▸ Aim of the exercise
Could you restate the data word for word?

- Opening Delimiter -

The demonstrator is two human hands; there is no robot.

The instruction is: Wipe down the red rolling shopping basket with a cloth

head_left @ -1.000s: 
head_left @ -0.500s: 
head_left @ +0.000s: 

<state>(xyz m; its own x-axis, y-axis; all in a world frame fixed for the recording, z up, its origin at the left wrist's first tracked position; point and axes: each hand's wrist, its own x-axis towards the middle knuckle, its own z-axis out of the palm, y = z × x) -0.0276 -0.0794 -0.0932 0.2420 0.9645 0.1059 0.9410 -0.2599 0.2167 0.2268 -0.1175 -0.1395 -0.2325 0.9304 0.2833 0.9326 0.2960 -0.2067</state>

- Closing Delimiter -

▸ Answer section
The demonstrator is two human hands; there is no robot.

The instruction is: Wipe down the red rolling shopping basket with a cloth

head_left @ -1.000s: 
head_left @ -0.500s: 
head_left @ +0.000s: 

<state>(xyz m; its own x-axis, y-axis; all in a world frame fixed for the recording, z up, its origin at the left wrist's first tracked position; point and axes: each hand's wrist, its own x-axis towards the middle knuckle, its own z-axis out of the palm, y = z × x) -0.0276 -0.0794 -0.0932 0.2420 0.9645 0.1059 0.9410 -0.2599 0.2167 0.2268 -0.1175 -0.1395 -0.2325 0.9304 0.2833 0.9326 0.2960 -0.2067</state>

What the exercise required has been answered in full.